__Problem description__. Transcribe exactly everything in the data below from the line containing "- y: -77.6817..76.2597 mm" down to the line containing "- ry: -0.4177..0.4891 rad", both lines included and nothing further.

__Data records__.
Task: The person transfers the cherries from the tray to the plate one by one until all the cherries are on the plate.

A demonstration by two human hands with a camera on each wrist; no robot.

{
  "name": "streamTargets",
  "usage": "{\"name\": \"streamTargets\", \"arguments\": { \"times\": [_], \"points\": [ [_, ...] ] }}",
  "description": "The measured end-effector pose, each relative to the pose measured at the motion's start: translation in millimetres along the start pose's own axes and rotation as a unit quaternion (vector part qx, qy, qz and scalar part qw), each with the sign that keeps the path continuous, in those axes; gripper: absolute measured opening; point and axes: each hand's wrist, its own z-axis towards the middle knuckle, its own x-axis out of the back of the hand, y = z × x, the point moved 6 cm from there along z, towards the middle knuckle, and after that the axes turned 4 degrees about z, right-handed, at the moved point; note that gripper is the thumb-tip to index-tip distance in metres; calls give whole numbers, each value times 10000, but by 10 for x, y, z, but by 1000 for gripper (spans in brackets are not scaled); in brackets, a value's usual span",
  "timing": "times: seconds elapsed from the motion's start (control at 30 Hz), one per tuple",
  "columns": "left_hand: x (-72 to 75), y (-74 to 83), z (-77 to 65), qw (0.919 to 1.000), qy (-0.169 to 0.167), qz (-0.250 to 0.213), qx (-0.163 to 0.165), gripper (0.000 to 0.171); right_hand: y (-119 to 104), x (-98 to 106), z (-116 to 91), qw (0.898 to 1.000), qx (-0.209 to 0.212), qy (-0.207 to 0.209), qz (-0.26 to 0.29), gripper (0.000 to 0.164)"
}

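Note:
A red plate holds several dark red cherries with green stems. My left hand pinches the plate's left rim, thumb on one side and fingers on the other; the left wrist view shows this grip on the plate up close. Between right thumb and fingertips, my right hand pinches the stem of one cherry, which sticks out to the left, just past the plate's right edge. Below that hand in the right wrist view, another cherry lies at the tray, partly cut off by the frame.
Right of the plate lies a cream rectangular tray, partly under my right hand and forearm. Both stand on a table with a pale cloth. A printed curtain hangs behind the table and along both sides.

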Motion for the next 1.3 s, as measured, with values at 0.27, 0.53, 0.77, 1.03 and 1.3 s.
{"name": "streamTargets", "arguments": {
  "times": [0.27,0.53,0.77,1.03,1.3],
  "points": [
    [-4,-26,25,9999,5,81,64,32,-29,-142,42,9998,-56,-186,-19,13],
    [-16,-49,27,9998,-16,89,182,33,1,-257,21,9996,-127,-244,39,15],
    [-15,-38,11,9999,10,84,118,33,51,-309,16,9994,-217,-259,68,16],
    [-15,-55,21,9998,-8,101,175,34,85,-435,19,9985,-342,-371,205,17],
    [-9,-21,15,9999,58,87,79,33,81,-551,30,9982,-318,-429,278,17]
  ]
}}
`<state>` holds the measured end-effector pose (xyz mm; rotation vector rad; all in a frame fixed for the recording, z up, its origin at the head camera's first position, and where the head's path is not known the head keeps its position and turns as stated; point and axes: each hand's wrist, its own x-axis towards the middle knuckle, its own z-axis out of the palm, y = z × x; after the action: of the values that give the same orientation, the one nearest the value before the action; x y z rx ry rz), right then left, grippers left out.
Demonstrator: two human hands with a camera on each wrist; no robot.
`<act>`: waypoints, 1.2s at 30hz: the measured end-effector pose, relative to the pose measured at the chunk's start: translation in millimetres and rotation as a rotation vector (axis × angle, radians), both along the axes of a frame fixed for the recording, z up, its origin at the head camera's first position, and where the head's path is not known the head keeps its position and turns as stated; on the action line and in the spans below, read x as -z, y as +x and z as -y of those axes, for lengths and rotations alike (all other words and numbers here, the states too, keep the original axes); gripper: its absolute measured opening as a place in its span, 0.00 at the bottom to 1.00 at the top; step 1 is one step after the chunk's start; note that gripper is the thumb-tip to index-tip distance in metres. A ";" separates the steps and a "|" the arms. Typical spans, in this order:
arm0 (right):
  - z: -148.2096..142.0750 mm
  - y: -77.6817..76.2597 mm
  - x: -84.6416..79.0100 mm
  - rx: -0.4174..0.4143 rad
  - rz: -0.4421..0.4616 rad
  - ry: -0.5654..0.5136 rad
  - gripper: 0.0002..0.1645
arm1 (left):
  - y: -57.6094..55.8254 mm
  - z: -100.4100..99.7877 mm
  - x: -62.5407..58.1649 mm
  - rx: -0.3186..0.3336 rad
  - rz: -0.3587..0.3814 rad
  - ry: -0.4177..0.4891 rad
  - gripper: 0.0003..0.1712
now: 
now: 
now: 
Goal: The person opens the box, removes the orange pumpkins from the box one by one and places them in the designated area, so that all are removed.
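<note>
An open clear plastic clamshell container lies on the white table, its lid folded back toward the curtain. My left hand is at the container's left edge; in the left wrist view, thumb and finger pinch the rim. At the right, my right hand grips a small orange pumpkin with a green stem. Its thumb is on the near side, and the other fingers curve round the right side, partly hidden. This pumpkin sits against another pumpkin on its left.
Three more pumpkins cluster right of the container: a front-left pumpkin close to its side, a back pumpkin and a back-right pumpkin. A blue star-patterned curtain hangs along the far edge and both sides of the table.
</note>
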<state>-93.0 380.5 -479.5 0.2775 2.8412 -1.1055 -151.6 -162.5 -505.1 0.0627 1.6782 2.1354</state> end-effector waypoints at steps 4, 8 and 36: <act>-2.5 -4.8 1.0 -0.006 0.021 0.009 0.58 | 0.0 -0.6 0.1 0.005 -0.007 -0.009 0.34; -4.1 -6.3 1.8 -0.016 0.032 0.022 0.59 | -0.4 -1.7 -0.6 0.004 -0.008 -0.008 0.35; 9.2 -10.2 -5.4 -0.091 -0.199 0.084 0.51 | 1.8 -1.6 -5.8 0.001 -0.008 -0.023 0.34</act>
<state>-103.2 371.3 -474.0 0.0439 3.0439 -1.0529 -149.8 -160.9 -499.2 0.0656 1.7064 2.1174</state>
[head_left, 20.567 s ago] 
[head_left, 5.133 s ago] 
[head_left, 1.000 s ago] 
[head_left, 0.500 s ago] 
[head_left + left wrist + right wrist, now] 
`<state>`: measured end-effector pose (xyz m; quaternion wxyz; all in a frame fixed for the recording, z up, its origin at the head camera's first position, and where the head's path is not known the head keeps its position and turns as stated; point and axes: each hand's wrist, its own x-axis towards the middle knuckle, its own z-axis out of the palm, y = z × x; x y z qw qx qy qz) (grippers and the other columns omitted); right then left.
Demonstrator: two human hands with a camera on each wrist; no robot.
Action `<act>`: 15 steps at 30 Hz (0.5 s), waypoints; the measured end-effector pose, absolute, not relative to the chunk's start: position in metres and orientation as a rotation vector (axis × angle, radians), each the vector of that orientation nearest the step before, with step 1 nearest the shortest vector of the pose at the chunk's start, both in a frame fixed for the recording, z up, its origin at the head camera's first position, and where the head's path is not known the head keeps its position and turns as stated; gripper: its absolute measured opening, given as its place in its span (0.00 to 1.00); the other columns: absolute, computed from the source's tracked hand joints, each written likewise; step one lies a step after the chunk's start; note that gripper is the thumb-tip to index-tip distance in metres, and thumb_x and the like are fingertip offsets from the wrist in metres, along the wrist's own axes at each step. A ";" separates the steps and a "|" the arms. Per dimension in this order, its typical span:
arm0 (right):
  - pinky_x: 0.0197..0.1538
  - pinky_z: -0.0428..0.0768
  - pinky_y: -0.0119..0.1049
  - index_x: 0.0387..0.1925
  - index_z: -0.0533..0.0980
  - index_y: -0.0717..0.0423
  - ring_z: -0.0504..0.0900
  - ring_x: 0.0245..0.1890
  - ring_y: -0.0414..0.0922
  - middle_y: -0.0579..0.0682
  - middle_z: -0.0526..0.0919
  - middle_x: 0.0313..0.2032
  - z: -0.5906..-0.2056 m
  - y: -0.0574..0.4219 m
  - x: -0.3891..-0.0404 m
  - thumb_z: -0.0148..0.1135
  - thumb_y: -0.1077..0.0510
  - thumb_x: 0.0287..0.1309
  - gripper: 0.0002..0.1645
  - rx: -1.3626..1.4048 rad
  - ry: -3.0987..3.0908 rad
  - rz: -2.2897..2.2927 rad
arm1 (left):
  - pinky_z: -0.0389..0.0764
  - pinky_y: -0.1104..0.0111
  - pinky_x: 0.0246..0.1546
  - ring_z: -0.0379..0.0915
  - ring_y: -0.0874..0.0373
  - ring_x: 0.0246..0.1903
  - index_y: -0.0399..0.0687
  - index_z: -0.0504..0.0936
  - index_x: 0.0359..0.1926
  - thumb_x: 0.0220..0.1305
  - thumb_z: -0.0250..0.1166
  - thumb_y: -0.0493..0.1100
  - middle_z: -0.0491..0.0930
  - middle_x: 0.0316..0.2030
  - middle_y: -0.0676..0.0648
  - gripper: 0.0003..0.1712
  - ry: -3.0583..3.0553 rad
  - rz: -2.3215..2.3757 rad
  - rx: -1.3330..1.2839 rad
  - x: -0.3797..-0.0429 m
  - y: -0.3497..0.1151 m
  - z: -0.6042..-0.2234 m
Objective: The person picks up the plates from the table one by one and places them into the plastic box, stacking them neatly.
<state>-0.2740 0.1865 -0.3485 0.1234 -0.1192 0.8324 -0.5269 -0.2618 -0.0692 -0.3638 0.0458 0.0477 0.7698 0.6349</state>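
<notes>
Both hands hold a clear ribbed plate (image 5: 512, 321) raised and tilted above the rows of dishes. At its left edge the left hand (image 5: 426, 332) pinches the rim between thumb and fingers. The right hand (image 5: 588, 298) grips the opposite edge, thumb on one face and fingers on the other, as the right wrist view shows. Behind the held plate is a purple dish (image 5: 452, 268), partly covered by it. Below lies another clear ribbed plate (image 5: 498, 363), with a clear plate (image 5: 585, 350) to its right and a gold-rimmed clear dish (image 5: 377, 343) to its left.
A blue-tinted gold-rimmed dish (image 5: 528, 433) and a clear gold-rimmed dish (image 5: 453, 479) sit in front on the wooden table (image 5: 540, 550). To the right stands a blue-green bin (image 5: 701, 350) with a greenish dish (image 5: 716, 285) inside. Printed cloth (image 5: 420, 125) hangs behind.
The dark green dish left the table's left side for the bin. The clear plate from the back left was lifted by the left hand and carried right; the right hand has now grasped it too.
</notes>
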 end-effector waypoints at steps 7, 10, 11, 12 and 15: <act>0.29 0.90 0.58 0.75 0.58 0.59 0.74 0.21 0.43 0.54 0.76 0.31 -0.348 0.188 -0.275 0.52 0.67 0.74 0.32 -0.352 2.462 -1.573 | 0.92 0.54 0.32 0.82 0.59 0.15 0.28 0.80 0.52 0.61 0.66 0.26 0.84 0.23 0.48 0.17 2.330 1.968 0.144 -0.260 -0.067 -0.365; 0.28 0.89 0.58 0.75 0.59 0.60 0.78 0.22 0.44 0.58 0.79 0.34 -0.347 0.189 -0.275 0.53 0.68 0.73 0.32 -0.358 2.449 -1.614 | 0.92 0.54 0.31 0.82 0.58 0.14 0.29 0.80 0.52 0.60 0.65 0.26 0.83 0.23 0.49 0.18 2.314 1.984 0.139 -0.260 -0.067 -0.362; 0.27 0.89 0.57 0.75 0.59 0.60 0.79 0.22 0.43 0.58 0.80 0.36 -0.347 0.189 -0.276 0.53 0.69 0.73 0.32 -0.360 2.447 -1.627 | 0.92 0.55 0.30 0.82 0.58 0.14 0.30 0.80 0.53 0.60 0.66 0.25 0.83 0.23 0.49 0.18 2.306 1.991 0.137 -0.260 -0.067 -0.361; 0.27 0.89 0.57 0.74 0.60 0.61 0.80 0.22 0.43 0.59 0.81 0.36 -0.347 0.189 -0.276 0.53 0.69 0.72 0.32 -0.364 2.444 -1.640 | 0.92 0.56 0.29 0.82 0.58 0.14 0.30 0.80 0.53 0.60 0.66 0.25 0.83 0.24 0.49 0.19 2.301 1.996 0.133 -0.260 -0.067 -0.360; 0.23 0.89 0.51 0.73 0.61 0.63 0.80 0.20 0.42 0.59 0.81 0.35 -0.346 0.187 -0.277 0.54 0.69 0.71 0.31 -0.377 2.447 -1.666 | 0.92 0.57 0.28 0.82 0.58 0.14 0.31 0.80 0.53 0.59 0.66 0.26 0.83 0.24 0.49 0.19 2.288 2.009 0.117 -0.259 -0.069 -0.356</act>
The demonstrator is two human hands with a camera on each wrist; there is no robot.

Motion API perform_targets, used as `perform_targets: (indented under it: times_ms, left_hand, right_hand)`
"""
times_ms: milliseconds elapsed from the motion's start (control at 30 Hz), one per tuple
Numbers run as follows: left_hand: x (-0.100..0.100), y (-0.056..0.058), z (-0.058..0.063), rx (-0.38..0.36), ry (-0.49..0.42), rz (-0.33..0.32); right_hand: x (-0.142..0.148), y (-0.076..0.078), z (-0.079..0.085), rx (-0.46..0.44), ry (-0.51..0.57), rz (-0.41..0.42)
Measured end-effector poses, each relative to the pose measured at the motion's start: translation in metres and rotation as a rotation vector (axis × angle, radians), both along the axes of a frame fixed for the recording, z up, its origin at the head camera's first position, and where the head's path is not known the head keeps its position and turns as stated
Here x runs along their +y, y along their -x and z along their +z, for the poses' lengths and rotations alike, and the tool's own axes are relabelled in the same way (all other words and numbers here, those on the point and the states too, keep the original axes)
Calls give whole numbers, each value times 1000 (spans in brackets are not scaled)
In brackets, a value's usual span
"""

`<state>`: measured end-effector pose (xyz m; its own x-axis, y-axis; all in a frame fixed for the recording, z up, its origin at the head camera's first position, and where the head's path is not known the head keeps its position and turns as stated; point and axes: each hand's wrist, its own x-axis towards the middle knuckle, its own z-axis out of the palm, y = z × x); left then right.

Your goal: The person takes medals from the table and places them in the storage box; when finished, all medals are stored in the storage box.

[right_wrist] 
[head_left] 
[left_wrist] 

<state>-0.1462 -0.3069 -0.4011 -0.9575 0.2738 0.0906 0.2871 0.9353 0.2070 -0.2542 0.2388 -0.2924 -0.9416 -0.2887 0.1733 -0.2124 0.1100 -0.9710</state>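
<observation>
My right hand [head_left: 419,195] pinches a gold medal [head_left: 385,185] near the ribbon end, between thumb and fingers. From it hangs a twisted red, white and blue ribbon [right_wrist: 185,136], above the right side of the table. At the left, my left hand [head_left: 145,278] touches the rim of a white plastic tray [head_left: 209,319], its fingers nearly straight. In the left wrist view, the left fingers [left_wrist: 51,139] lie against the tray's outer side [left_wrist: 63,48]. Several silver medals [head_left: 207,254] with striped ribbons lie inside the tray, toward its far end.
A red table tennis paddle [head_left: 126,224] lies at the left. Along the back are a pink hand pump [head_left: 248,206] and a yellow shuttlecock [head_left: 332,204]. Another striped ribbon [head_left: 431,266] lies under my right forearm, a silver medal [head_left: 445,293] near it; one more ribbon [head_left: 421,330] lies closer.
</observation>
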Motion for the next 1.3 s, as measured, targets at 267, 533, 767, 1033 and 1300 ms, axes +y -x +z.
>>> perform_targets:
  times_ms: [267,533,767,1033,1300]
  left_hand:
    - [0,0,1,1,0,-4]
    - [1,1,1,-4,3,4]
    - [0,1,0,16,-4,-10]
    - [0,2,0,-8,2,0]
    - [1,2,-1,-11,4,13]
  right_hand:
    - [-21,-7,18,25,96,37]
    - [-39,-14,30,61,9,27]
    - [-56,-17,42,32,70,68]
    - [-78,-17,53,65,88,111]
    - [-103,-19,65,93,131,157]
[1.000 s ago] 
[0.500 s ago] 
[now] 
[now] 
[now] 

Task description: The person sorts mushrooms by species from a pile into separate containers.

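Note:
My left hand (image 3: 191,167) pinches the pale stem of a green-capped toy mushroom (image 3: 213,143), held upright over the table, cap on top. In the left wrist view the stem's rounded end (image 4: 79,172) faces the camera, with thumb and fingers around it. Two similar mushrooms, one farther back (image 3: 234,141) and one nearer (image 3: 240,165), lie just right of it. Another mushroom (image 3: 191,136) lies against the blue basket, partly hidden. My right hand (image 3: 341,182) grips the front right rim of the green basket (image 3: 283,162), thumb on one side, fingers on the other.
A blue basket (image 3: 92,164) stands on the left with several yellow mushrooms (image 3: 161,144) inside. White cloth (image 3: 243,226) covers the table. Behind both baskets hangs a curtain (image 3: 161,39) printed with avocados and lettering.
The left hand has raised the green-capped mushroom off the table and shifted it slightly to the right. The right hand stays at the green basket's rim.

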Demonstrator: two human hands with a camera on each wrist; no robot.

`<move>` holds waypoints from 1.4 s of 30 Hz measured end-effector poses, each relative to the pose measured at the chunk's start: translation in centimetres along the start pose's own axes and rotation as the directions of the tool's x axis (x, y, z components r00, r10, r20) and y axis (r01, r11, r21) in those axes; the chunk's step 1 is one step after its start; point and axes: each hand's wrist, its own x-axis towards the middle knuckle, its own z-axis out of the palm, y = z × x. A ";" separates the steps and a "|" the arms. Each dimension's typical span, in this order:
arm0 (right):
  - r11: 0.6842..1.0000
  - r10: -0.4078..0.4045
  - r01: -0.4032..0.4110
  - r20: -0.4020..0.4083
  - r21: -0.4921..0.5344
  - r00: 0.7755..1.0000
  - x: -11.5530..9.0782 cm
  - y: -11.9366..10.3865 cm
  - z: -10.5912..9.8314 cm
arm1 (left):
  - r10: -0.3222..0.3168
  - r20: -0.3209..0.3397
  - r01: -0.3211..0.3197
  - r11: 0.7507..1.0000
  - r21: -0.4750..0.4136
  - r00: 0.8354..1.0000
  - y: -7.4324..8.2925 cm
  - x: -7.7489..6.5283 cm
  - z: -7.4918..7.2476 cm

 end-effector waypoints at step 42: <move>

__Solution__.
  - y: -77.6817..76.2597 mm
  - x: -84.6416..79.0100 mm
  - rx: -0.4174..0.4143 rad
  - rz: -0.4421..0.4616 rad
  - ry: -0.5654..0.5136 rad
  - gripper: 0.0002..0.1645
arm1 (left):
  - y: -57.6094..55.8254 mm
  - z: -100.4100..99.7877 mm
  - x: -62.5407..58.1649 mm
  - rx: -0.3186..0.3336 rad
  - rz: -0.3587..0.3814 rad
  - ry: -0.4177..0.4891 rad

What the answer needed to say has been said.